The lines from the start of the data through the line containing "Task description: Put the" are to be reproduced exactly, both ends included.

[Stored entries]

────────────────

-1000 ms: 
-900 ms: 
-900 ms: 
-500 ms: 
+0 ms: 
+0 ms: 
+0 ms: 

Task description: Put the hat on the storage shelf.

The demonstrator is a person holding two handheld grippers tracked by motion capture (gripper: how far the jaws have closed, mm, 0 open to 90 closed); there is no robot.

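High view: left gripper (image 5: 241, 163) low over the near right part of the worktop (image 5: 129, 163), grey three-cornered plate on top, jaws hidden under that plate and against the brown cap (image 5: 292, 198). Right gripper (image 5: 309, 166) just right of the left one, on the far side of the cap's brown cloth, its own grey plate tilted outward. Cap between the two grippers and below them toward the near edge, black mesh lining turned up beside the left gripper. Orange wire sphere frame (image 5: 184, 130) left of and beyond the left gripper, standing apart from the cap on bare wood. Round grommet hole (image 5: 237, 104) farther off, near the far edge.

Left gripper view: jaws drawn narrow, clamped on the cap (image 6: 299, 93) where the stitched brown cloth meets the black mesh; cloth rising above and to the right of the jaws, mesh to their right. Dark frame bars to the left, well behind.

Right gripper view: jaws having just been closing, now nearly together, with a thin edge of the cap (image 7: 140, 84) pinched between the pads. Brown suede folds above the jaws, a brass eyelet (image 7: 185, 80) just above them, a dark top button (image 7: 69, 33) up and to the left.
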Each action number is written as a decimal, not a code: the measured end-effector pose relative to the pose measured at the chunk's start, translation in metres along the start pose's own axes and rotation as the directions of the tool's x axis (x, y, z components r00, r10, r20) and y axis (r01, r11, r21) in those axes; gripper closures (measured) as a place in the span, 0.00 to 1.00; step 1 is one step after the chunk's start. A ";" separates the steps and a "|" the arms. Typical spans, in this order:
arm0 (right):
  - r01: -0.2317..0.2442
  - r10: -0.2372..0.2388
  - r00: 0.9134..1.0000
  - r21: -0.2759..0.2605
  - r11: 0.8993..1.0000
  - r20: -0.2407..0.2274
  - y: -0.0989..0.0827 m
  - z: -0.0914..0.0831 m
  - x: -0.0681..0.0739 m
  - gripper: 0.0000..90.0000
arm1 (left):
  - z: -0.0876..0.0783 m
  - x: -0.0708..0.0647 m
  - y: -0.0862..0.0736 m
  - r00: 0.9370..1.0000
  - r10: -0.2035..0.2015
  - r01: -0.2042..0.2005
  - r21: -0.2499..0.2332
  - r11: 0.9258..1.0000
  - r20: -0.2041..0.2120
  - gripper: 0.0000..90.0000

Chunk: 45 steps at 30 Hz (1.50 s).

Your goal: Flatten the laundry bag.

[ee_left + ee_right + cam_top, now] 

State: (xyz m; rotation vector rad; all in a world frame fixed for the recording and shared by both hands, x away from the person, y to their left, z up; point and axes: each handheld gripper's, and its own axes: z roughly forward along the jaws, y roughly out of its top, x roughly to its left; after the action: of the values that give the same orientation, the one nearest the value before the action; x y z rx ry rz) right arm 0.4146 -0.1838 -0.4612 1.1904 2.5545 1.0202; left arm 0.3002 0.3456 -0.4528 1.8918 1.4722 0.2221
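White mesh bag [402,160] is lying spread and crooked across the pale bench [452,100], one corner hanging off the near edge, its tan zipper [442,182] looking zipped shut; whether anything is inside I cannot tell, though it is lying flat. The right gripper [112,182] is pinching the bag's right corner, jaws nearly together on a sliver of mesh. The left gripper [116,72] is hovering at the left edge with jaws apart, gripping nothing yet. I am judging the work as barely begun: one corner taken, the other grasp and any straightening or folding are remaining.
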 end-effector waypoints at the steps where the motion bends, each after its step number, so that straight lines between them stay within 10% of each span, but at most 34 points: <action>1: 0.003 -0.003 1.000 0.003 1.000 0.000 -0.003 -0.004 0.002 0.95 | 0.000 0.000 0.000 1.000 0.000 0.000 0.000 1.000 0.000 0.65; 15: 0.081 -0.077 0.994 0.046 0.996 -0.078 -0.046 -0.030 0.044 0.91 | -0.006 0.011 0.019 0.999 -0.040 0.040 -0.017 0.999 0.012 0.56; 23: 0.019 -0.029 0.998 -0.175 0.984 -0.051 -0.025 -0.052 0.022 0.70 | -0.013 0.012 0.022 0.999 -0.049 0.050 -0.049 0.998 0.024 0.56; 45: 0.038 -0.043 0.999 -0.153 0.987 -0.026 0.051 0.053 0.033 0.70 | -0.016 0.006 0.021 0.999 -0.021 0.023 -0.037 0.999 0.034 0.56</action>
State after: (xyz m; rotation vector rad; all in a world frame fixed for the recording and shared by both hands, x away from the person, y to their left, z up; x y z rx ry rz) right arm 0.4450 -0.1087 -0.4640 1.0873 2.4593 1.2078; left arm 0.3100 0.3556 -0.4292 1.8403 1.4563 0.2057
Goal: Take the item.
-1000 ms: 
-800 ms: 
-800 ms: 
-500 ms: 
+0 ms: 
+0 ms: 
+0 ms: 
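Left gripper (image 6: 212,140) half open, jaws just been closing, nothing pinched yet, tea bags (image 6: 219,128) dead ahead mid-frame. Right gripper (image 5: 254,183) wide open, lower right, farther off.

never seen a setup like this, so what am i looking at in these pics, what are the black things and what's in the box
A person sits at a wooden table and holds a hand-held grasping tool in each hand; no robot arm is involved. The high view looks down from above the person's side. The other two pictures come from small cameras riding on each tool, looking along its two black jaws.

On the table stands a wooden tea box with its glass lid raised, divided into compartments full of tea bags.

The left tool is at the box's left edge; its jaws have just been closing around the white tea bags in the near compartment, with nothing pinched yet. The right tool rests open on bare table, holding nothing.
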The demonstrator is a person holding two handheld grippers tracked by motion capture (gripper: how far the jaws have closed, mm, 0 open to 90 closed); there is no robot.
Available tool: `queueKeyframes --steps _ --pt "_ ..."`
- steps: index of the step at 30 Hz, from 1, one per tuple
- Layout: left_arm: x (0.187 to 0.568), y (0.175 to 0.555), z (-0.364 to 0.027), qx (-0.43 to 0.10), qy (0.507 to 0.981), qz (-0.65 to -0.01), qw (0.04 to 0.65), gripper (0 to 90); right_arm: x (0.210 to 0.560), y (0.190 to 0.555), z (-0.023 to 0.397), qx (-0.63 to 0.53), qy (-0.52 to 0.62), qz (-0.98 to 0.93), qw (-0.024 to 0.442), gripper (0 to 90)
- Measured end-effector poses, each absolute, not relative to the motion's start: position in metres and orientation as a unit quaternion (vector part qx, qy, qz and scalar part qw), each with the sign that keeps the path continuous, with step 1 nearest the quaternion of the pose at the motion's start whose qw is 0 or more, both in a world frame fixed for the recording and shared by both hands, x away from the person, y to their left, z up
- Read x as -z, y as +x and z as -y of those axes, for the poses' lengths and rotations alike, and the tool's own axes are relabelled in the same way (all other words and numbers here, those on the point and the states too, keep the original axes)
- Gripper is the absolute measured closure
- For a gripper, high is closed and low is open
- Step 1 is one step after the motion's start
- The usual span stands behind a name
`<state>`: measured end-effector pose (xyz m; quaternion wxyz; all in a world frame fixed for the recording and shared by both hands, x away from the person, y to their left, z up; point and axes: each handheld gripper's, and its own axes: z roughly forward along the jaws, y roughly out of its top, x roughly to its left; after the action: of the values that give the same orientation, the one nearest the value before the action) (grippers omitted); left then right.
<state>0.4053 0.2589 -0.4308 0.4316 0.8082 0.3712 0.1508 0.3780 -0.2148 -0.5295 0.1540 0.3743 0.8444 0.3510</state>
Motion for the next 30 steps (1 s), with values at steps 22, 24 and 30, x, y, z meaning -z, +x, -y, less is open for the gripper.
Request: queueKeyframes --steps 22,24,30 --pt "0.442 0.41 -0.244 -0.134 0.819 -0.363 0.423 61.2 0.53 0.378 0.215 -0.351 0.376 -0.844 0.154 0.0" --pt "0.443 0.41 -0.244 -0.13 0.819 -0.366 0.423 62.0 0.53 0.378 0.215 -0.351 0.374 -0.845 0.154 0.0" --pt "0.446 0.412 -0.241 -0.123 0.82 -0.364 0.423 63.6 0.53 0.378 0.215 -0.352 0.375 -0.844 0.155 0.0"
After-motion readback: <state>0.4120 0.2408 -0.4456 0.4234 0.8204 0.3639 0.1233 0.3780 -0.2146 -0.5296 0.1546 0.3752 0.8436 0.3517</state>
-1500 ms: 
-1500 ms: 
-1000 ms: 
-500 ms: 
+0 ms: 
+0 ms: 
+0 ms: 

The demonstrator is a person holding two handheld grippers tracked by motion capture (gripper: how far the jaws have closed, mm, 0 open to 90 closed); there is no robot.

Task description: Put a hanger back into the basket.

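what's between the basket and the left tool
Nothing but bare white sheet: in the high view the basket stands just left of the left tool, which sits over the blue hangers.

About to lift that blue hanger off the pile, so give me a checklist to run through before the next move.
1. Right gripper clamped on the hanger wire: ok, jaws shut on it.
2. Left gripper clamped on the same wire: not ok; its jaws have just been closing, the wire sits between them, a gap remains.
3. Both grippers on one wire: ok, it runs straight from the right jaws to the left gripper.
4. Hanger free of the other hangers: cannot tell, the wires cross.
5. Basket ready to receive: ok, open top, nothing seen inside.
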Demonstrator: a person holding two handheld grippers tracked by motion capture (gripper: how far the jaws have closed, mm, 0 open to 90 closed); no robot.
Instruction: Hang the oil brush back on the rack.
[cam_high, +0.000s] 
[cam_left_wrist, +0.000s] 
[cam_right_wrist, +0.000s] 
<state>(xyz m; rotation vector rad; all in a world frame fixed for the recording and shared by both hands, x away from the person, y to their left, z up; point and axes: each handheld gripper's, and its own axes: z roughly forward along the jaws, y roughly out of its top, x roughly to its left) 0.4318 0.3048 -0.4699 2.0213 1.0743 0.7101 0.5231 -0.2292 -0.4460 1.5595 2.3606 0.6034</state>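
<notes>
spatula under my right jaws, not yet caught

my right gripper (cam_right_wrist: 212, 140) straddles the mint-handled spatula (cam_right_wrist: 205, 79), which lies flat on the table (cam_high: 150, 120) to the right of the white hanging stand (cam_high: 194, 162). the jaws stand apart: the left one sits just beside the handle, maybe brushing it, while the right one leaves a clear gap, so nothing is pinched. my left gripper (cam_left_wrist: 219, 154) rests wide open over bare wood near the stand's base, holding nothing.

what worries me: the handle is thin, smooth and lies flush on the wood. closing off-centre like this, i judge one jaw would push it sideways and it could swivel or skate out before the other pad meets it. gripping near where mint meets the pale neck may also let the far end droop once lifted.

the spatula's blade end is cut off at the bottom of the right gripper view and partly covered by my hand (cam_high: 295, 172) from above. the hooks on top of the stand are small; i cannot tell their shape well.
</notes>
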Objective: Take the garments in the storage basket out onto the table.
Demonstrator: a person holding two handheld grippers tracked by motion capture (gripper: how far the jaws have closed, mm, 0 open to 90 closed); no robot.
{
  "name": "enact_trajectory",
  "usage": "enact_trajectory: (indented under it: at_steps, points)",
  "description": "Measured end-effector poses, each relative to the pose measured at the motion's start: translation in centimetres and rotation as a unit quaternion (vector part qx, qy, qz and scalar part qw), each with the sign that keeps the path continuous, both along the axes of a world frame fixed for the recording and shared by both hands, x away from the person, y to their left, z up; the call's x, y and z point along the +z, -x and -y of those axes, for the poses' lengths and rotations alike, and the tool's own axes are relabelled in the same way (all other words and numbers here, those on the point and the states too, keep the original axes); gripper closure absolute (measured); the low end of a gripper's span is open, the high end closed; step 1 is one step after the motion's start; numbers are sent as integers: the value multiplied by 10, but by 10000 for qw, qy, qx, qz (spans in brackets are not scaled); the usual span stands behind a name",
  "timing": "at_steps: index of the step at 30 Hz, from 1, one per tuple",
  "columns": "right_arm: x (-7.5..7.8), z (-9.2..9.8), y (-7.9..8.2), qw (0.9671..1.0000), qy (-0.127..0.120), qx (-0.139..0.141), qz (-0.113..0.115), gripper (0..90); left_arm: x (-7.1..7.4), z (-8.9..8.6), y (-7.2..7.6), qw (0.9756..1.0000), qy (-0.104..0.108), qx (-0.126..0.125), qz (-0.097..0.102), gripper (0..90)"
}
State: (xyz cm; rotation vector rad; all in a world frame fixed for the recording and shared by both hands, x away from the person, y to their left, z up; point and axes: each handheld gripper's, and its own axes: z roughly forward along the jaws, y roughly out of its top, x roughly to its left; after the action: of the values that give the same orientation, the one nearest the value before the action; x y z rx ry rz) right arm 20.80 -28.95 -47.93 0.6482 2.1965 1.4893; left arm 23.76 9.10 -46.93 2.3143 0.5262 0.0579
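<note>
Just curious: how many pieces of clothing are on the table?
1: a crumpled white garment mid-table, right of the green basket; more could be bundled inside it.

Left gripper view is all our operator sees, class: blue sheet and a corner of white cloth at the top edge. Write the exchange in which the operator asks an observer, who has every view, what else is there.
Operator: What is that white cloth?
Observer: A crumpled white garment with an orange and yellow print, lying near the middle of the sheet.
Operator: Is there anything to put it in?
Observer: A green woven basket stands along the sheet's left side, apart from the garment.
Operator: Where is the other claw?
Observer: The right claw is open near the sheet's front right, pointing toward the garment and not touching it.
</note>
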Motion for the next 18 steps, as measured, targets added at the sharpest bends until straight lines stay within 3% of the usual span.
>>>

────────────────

__EXERCISE RESULT__
-1000 ms: 
-900 ms: 
-900 ms: 
-500 ms: 
+0 ms: 
+0 ms: 
+0 ms: 

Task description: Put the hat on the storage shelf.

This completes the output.